What about the academics who advise these organisations? The majority of Arts courses, including art history have been thoroughly infiltrated by Marxist theory and postmodernist philosophy from the sixties and seventies: an authoritarian ideology, hostile to the rule of reason whose ideologues seek to persecute, cancel and censor free speech and discourse and impose their world view on every institution in the country. Does that sound suspiciously like a Communist dictatorship? Critical race theory and Social Justice theory are the main elements of this intolerant ideology. Most of this emanates from the campuses of the US over the past 30 years but is now firmly established in our universities. For years, Arts courses, including history of art, have promulgated grievance studies about race, gender, feminism and lately, the trans movement. Not content with the arts and humanities, they are now focussing their attention on the horrible racist STEM subjects. They now position themselves to “advise” directors about their racist plants or paintings. What were previously esoteric obscure notions confined to the campus about queer theory, queer performativity, white fragility, white privilege, intersectional feminism, unconscious racism and gender fluidity has gone mainstream in our cultural institutions, schools and places of work. We have seen mobs on US campuses, hold the equivalent of Maoist “struggle sessions” armed with clubs and threats of real physical violence (re: Evergreen State College in 2017). The UK is never far behind and many universities have been forced to formally restrict speech, especially certain views of religion and trans identity. Feminists like Julie Bindel who herself participated in many aspects of the grievance culture, now find themselves de-platformed by the trans activists on campus. As I said, having beavered their way through the humanities and arts, the focus is now on STEM subjects. Engineering must be “reconceptualised to make it sensitive to difference, power and privilege.” Yes dear, but can you build a bridge or construct a road that doesn’t fall down? The authors who have written a detailed explanation of these campus theories, Helen Pluckrose and James Lindsay in “Critical Theories. How universities made everything about race, gender and identity- And why this harms everyone,” have no hesitation in describing this ideology as “the least tolerant and most authoritarian ideology since the widespread decline in communism.”

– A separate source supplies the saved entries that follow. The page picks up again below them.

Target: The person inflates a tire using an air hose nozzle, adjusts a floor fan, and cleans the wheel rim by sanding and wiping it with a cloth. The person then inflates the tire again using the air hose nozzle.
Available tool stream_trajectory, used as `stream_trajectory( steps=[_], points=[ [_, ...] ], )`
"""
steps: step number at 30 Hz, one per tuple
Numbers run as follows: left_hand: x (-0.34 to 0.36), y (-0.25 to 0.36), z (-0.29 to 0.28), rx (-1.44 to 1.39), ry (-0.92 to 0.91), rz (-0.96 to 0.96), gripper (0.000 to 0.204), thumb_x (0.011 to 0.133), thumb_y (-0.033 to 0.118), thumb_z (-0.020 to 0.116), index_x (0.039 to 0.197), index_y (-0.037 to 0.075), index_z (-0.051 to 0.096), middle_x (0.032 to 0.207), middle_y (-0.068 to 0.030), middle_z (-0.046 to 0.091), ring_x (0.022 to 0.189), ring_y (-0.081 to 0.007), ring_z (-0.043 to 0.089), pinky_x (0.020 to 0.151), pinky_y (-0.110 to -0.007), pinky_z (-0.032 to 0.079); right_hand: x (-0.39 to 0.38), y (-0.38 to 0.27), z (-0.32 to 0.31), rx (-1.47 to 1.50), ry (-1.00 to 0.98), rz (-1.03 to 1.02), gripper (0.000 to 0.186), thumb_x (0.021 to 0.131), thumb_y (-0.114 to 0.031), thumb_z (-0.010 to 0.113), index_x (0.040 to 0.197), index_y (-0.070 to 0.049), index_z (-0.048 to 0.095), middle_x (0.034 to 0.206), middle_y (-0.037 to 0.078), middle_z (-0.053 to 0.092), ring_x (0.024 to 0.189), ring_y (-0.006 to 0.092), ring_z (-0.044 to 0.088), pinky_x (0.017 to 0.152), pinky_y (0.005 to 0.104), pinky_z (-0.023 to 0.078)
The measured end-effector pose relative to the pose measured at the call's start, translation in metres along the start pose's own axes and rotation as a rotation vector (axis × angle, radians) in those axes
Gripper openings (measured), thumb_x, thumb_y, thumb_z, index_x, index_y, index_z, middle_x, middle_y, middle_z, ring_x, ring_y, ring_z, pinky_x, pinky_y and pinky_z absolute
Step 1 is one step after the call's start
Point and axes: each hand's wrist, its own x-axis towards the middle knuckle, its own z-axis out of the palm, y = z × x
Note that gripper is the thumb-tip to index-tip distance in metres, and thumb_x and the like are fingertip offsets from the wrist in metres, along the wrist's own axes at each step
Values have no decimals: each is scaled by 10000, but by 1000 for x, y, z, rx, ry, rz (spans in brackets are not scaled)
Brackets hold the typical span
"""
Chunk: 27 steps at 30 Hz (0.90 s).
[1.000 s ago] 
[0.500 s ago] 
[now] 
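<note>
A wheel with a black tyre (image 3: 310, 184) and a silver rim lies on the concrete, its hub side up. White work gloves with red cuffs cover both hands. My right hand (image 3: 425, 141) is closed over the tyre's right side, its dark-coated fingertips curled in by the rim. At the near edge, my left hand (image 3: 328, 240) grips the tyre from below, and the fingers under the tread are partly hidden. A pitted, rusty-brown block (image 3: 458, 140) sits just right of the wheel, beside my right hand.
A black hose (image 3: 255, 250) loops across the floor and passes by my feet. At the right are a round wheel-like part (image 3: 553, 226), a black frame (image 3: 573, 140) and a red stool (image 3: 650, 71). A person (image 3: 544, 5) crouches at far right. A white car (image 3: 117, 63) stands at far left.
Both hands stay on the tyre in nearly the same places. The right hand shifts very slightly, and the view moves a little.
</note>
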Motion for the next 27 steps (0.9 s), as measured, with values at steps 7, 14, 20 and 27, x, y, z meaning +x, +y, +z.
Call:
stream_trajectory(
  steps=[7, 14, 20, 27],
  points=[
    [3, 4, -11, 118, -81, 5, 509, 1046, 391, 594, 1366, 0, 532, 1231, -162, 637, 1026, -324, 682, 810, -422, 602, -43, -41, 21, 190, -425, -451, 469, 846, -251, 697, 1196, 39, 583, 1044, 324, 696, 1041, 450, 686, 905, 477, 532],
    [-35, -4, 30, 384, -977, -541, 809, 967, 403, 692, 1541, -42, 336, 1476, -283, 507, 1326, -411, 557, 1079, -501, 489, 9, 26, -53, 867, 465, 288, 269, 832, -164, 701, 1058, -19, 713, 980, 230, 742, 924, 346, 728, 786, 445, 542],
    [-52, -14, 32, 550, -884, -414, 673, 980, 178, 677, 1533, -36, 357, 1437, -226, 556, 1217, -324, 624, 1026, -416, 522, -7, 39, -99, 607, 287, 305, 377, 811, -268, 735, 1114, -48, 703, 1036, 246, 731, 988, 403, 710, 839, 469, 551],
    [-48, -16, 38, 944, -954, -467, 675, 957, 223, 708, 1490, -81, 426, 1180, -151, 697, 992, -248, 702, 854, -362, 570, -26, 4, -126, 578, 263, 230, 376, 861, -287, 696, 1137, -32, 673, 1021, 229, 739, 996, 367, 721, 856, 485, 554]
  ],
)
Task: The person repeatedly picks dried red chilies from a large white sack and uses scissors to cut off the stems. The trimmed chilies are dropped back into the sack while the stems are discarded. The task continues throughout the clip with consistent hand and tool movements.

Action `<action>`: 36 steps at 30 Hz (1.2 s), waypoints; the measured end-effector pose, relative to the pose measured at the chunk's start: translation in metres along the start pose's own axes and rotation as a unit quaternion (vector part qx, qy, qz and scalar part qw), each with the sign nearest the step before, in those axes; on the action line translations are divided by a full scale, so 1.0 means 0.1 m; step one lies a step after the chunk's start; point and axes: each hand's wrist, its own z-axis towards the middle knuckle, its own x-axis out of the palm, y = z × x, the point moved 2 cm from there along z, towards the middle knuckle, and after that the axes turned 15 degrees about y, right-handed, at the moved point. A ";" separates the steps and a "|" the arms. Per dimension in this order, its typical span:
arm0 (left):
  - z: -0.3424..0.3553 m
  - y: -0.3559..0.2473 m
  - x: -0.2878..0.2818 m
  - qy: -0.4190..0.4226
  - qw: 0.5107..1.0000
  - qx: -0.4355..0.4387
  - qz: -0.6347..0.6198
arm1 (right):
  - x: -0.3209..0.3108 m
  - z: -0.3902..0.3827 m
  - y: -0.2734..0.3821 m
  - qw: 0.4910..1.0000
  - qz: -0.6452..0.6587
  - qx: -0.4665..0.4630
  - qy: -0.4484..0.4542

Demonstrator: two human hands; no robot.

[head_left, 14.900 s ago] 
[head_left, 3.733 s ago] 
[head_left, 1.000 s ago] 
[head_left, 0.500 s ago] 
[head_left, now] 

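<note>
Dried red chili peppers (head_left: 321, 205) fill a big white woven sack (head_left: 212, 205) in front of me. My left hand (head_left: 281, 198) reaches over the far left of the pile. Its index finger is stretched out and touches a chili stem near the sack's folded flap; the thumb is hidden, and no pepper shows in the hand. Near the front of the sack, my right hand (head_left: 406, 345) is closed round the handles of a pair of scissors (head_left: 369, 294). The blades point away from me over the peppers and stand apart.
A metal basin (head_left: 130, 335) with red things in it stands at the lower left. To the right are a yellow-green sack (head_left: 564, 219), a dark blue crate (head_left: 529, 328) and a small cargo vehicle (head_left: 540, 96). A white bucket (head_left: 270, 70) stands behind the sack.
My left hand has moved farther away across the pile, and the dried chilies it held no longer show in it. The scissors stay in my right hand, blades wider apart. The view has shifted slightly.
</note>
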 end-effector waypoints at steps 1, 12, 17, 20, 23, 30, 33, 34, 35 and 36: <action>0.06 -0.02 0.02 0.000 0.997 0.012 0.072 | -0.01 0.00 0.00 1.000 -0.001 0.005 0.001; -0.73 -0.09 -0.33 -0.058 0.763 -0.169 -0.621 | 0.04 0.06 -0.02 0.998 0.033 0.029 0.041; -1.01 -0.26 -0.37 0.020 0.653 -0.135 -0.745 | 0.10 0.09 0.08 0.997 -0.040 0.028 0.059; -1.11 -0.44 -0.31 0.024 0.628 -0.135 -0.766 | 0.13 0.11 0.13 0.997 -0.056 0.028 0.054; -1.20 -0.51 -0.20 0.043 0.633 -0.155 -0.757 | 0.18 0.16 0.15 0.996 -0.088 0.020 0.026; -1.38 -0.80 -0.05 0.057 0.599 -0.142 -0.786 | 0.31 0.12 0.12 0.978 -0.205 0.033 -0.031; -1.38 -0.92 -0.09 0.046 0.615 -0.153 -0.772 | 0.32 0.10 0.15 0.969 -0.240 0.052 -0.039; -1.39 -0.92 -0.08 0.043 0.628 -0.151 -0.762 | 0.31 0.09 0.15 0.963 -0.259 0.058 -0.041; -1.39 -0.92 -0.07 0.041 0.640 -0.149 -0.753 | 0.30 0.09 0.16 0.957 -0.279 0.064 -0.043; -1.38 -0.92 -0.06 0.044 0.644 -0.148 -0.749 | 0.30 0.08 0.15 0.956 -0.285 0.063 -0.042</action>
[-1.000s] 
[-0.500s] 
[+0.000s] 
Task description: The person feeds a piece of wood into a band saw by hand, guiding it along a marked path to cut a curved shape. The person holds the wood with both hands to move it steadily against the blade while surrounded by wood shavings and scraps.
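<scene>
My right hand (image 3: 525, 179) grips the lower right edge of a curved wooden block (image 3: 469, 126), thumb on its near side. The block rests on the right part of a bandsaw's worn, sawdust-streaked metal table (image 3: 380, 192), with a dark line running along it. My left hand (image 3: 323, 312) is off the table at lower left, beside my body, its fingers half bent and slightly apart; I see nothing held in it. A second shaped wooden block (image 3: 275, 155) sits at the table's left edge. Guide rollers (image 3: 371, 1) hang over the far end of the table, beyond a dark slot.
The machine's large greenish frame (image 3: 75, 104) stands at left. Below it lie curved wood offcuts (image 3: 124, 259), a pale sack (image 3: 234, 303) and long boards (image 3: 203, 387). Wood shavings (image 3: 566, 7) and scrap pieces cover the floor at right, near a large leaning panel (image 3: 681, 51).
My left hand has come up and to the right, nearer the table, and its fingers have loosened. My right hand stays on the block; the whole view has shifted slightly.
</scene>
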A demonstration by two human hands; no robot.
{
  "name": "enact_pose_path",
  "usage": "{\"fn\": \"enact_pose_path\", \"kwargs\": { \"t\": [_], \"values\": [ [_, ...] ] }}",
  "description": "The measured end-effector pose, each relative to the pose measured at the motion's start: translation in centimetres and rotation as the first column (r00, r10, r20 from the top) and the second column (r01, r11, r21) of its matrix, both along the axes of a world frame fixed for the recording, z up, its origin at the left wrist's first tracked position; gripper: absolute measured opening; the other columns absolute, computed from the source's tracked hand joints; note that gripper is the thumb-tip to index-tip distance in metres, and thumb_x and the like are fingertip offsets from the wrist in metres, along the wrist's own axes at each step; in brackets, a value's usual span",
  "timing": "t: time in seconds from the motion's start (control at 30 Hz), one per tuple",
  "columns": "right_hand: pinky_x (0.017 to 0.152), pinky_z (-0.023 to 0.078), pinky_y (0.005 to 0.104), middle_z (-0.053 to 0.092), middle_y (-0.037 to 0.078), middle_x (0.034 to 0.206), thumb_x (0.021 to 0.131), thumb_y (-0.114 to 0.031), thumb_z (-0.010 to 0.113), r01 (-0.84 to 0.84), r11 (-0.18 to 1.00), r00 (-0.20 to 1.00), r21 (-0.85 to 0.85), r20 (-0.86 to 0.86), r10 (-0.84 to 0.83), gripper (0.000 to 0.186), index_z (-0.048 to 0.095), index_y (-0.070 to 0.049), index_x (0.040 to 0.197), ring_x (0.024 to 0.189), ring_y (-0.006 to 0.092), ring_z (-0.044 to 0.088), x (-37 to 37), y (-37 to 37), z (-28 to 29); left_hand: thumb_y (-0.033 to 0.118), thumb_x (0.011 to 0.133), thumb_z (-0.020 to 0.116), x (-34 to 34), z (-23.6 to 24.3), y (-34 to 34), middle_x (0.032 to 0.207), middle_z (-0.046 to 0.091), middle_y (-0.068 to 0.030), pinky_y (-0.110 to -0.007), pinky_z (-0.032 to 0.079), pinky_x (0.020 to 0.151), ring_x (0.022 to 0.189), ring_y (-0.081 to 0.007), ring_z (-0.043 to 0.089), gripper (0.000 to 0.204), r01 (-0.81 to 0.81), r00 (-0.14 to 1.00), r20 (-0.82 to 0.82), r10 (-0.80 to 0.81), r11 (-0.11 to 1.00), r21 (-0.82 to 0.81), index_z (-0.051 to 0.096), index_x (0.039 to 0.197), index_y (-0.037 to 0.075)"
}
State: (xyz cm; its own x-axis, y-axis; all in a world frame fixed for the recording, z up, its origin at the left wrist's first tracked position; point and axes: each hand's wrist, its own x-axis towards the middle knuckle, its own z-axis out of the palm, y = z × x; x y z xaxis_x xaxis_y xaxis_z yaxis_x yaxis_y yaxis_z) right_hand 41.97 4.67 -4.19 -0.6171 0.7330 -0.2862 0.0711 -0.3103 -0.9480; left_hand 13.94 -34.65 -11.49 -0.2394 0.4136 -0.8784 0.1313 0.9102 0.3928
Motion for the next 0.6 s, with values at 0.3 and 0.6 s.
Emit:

The reaction of the general public has been generally to laugh off this stuff as bonkers, PC gone mad and the politicians has been to ignore it and let the universities get on with it. They appear to be waking up from their slumber at last. In a rare moment of common sense, after the “Summer of Love” and various statements from museums, Oliver Dowd the Culture Secretary wrote to these institutions to inform them that much of their work is funded by public money – that’s us serfs who pay taxes – and maybe they’d better wind their necks in a bit. The authors Pluckrose and Lindsay merely ask that we uphold the principles of western liberalism rather than find ourselves on the very slippery slope to the kind of Maoist whirlwind of mass murder, looting, destruction, incarceration, denunciations and even cannibalism during the so called Cultural Revolution in China.

Maoist struggle session. Wikimedia Commons.